Comparison of NREM and REM sleep before and after lesion of the medial preoptic area. The lesion caused a reduction in NREM sleep by 24.5% (A) and in REM sleep by 30% (not statistically significant; B). Loss of NREM sleep was predominantly late in the light cycle, whereas the reduction of REM sleep also involved loss of peaks during the dark cycle. *p < 0.05.

Fig. 6.

Loss of REM sleep correlates with loss of Fos-IR neurons in the extended VLPO but not in the VLPO cluster.A, There was a substantial (∼50%) loss of REM sleep in the comparison of the prelesion and postlesion behavior of the seven rats with 80–90% loss of neurons in the VLPO cluster (*p < 0.05; **p < 0.01). REM sleep episodes during the night were almost entirely eliminated.B, However, the numbers of surviving Fos-IR neurons in the VLPO cluster after sleep did not correlate well with REM sleep behavior (r = 0.35; n = 29; p > 0.05).C, In contrast, the number of Fos-positive cells in the extended VLPO (in which cell loss was equally substantial in this series) was significantly correlated with the percentage reduction of REM sleep (r = 0.74; p < 0.01;n = 29).

Fig. 7.

Change in NREM sleep time over a 3 week period after lesions of the VLPO (A) andVMPO (B). A, In four animals with 70–90% bilateral lesions of the VLPO cluster, the percentage of NREM sleep time was depressed by almost 45% in the first week, 63% in the second week, and 57% in the third week compared with that of a group of control rats that had received bilateral saline injections. As in the short-term experiments, the animals with VLPO lesions showed almost complete loss of NREM sleep during the dark cycle and substantial loss at the onset of the light cycle (*p < 0.05). There was no trend toward recovery. B, In five animals with severe bilateral lesions of the ventromedial preoptic nucleus, there was no change in NREM sleep time compared with that of saline-injected control animals.

Fig. 8.

Correlation of loss of NREM or REM sleep time with the numbers of Fos-IR neurons in the VLPO and extended VLPO 3 weeks after placement of severe bilateral lesions (70–90% cell loss in the VLPO cluster).
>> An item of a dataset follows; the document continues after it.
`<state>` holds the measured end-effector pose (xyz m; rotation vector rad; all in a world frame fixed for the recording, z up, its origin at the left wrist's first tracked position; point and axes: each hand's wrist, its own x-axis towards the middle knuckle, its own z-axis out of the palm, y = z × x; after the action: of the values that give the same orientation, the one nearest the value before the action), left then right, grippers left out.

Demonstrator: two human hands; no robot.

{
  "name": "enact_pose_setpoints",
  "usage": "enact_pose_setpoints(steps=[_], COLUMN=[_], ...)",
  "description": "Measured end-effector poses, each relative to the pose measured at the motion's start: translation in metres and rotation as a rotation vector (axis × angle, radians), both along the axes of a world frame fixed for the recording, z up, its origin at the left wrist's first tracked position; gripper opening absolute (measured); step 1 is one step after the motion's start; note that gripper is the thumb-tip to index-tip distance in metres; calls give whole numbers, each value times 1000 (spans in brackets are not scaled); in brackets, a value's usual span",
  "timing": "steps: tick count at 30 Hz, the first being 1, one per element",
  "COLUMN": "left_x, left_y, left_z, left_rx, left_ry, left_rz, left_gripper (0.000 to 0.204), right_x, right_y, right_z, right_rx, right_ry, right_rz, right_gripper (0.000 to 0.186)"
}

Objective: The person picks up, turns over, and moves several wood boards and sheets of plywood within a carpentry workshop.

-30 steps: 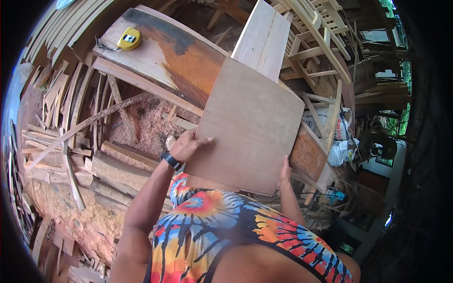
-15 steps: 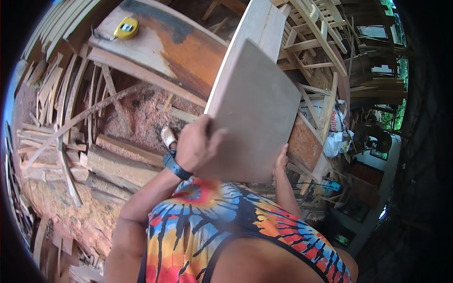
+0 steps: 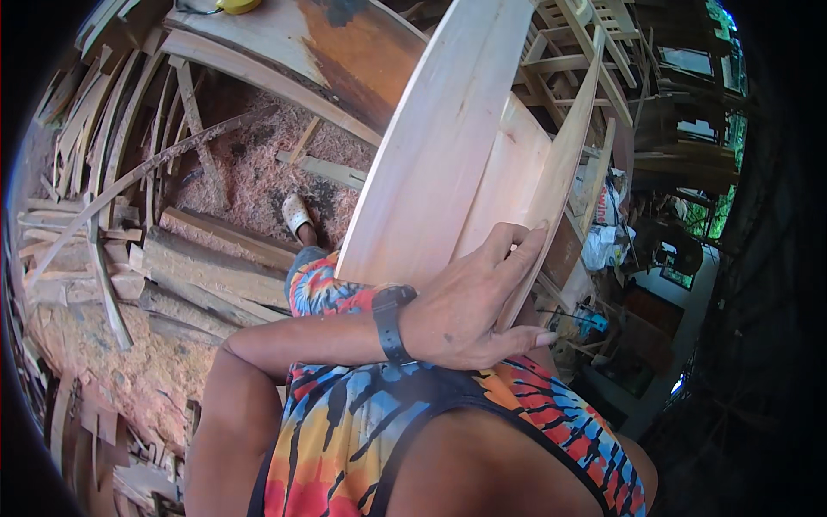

A, B, The decrease in NREM sleep correlated closely with the loss of Fos-IR neurons in the VLPO cluster (A; r = 0.75; p< 0.05) but not with the loss of Fos-IR neurons in the extended VLPO (B; r = 0.51; p> 0.05). C, D, On the other hand, the decrease in REM sleep did not correlate with the loss of Fos-IR neurons in the VLPO cluster (C; r = 0.37;p > 0.05) but did correlate with the loss of Fos-IR neurons in the extended VLPO (D;r = 0.67; p < 0.05).

Fig. 9.

Effect of lesions of the VLPO or ventromedial preoptic nucleus on body temperature recorded over 24 hr at three weekly intervals. A, B, Severe bilateral lesions of the VLPO in four rats had no effect on the mean body temperature or its daily circadian rhythm (A) when compared with that of four control rats (B). Although the animals with VLPO lesions had a slightly greater circadian excursion of body temperature, this did not differ statistically from that of the saline-injected control animals. C, In contrast, in four animals with lesions of the ventromedial preoptic nucleus, the circadian rhythm of body temperature was unaffected, but the range was ∼2°C during the course of the day (approximately twice normal), and the peaks and troughs of body temperature both differed significantly from that of control animals (p < 0.05). Body temperature showed substantial instability in these animals, as evidenced by the significantly larger variance compared with that of the control or VLPO-lesioned animals (p < 0.05).